AMERICAN MOUTH
nytheatre.com review by Eric Winick
August 15, 2003
American Mouth, a new musical
play by Raymond Bokhour, vents some serious spleen. In it, a young
father, fed up with the state of the world, decides to detonate a
shopping mall with a pipe bomb, and chooses to announce his attentions
on a local radio show hosted by an obnoxious shock jock called "The
Mouth." Juxtaposed with the scenes between these two disaffected figures
are a series of songs spoofing the distinctly American predilection for
sex and violence, and reports from newscasters who couldn’t care less
about the death tolls they’re pronouncing or the weather they’re
forecasting.It’s a curious hybrid: pitch-black social commentary meets sketch comedy cabaret. The central premise is intriguing, if not entirely original (Eric Bogosian covered this ground with more success in Talk Radio), and by itself would make for a compelling drama about one man’s gaining of a conscience at the hands of a disgruntled terrorist.

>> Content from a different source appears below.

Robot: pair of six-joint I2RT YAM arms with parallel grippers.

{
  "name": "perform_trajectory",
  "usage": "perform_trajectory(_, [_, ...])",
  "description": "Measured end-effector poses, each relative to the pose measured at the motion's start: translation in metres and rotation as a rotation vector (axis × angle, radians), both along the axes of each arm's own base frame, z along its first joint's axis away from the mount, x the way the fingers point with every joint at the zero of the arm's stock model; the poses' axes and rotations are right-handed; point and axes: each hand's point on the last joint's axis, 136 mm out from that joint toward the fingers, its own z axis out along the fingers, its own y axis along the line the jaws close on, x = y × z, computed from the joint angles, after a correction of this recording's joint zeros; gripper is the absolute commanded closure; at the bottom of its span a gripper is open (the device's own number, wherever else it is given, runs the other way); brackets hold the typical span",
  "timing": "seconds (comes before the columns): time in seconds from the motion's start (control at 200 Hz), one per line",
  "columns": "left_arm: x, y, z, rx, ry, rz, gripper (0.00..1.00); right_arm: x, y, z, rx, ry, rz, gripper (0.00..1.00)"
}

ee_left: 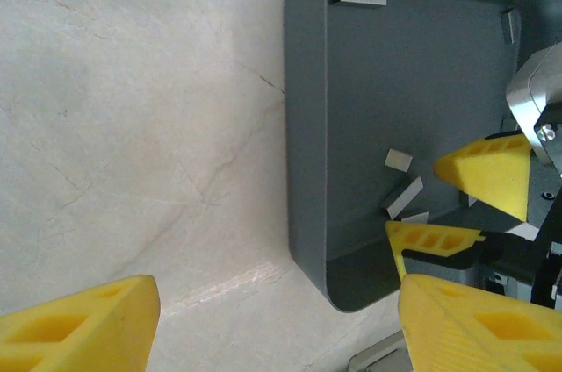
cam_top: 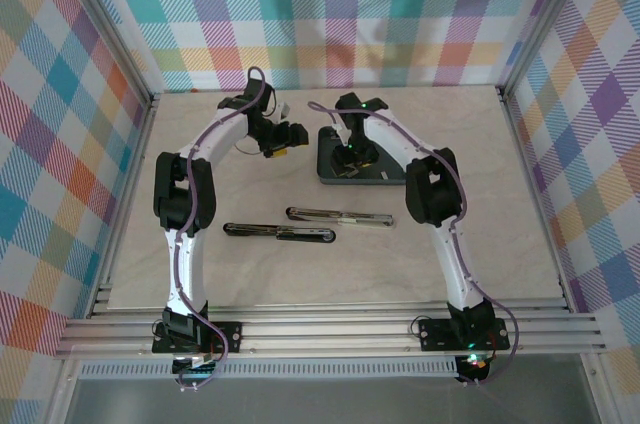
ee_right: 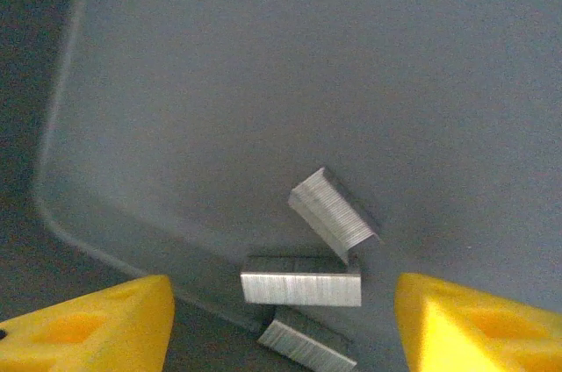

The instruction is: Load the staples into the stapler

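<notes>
The right pincer (ee_right: 283,312) hangs released and empty, low over the tray (ee_right: 263,56). The staples (ee_right: 301,281) lie directly below it, three strips clustered between its fingers (ee_right: 97,324) near a tray corner. The middle strip's long axis runs from finger to finger, so closing now would likely catch its ends. A wrist turn looks needed. The left pincer (ee_left: 279,302), also released, hovers over the desk (ee_left: 132,126) beside the tray, farther from them.

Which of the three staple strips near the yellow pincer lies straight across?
The middle staple strip: it lies level across the right wrist view, while the upper strip slants steeply and the lowest strip tilts a little.
</notes>
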Motion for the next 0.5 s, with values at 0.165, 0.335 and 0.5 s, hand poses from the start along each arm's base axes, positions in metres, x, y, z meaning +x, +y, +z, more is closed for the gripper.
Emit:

Sadly, any impact is blunted by the playwright’s decision to skewer not just one social ill, but several, from prescription drug commercials to political advertising to (most egregiously) women in the 70s who just wanna get "Knocked Up."
While Bokhour would seem the primary culprit, director Davis McCallum’s decision to mix presentational styles doesn’t help matters, making for a wildly inconsistent evening. While the main action involving The Mouth (Julian Fleisher) takes place entirely at a console, the scenes involving the station’s other personalities are delivered directly to the audience, begging the question: to whom are these characters speaking? It’s wise to open things up, to play out instead of confining scenes to a single room (as in Talk Radio); unfortunately, the songs are so detached from the main action, the evening takes on the feel of two different shows unsuccessfully grafted onto one another.
Still, there is talent on display here. McCallum elicits a convincing performance from Fleisher, and Kristen Lee Kelly as one of the show’s two singer/dancers throws herself into the fray with reckless abandon. Best of all may be the show’s omnipresent sound design, the effort of one Dave Bokhour, which fills the Kraine’s airspace with an array of promos, voiceovers, stings, and assorted radio-related bombast. It’s a shame, then, that Mouth is determined to take on so many issues at once. Had playwright Bokhour focused his efforts on a single subject, and a single relationship, he might have hit the jackpot.